Thijs Visser, responsable de alimentos y bebidas para las Américas de la aerolínea KLM (la persona que elige lo que comerán los pasajeros), viajó a Buenos Aires desde Holanda y contó un poco más de los secretos de la comida de a bordo.
Por ejemplo, en los vuelos de KLM erradicaron de las cabinas los maníes: "No son recomendables porque pueden generar alergia cuando se los come en el aire. Tampoco servimos pescado crudo por el mismo motivo", explica.
Los chefs también tienen que lidiar con la altura: aunque parezca un dato menor, a 10.000 metros se tiene una percepción diferente de los alimentos que saben distinto que en tierra. Por ejemplo, los platos tienen que estar mucho más condimentados, porque se pierden los sabores.
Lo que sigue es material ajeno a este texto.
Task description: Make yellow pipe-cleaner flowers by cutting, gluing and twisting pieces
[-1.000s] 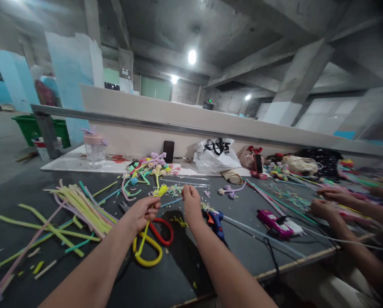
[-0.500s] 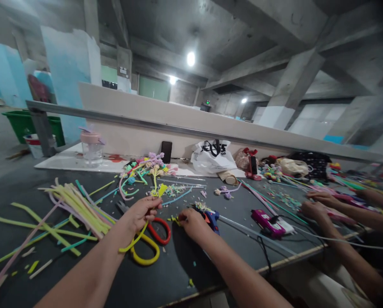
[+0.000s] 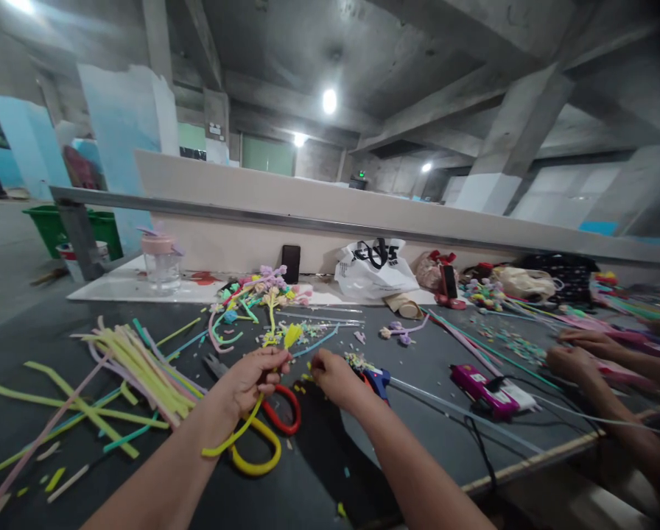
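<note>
My left hand point(image 3: 261, 375) pinches a yellow fuzzy stem point(image 3: 236, 440), whose lower end curves out below the palm. At its top, above my fingertips, sits a small yellow tuft point(image 3: 292, 336). Just to the right, my right hand point(image 3: 333, 377) has thumb and fingers pressed together near small yellow bits; what lies between the fingertips is hidden. Scissors point(image 3: 264, 456) with one red and one yellow handle loop lie under and beside my left hand. Behind my right hand a blue glue gun point(image 3: 378, 380) rests on the dark table point(image 3: 302, 486).
Loose pastel fuzzy strips point(image 3: 142, 375) lie at left. Finished-looking flower pieces point(image 3: 269, 283) are heaped behind. A clear cup point(image 3: 161, 263), a phone point(image 3: 291, 263) and a white bag point(image 3: 374, 269) stand at the back. A magenta device point(image 3: 485, 390) with cables and another person's hands point(image 3: 578, 361) are at right.
My right hand has risen slightly from the tabletop toward my left hand. The yellow tuft now stands more upright above my left fingertips. The whole view has shifted a little.
</note>
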Demonstrator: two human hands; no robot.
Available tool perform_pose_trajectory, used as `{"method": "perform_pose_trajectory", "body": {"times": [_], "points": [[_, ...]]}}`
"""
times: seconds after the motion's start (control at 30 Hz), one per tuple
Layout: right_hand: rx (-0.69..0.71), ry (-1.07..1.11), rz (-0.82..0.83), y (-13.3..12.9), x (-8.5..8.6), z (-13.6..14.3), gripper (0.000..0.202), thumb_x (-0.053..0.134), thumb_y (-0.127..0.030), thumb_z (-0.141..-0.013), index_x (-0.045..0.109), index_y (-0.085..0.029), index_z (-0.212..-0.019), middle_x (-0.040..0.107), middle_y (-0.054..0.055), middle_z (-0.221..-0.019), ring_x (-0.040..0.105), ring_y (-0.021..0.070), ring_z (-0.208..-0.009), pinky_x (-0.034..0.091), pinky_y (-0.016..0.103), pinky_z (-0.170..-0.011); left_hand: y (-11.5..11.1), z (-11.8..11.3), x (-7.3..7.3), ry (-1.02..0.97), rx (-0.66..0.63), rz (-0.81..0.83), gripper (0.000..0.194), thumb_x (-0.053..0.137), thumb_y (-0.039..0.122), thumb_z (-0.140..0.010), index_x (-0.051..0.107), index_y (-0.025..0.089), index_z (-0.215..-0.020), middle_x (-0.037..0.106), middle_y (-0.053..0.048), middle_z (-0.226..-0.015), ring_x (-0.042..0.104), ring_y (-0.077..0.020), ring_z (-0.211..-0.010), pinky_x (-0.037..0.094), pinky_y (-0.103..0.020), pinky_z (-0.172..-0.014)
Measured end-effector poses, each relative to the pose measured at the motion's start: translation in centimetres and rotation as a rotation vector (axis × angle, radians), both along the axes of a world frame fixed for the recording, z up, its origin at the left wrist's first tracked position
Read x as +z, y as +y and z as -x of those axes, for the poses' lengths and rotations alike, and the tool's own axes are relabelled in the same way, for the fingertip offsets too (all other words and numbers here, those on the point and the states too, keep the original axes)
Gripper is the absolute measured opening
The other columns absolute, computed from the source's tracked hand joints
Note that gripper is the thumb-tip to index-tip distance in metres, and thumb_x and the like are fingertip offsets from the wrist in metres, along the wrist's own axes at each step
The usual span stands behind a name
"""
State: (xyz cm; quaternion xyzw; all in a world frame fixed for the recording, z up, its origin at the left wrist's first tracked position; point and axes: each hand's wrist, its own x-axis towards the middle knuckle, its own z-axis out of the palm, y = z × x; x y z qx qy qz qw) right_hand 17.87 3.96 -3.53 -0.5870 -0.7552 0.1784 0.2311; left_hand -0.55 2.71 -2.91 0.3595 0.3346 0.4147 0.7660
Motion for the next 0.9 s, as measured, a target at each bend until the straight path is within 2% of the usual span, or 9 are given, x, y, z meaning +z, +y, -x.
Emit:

¿Y por qué siempre pasta o pollo en la clase Económica?

La respuesta es lógica: "Puede haber hasta 30 nacionalidades a bordo y tenemos que ofrecer un producto que sea del gusto de la mayoría y además que cierren los costos operativos. El pollo y la pasta son las mejores alternativas. La pasta también es una buena opción vegetariana, nunca lleva carne".
Sin embargo, la ruta a Buenos Aires es la excepción. La aerolínea de bandera holandesa que el miércoles último cumplió 96 años, ofrece carne, para estar más cerca del pedido de los pasajeros en las salidas desde Ezeiza. "En la Argentina podemos hacer frente a los costos y servir un buen bife. También hacemos platos con Malbec. Incluso vamos a probar con el cordero para la clase Ejecutiva, pero las otras rutas siguen con pollo".